» About this exercise
All lines from the one with "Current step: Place" to the end of the data: return those exactly, and only those.
====== Available data ======
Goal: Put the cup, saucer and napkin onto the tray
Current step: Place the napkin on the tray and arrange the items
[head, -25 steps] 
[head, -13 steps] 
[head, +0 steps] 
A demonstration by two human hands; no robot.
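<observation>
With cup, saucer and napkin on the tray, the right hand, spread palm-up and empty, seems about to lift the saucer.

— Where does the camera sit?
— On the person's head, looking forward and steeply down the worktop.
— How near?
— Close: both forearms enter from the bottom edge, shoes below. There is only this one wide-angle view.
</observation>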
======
» Written answer
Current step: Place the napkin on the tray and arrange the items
[head, -25 steps] 
[head, -13 steps] 
[head, +0 steps] 
A demonstration by two human hands; no robot.
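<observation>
With cup, saucer and napkin on the tray, the right hand, spread palm-up and empty, seems about to lift the saucer.

— Where does the camera sit?
— On the person's head, looking forward and steeply down the worktop.
— How near?
— Close: both forearms enter from the bottom edge, shoes below. There is only this one wide-angle view.
</observation>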

The exercise is done, and nothing more is needed.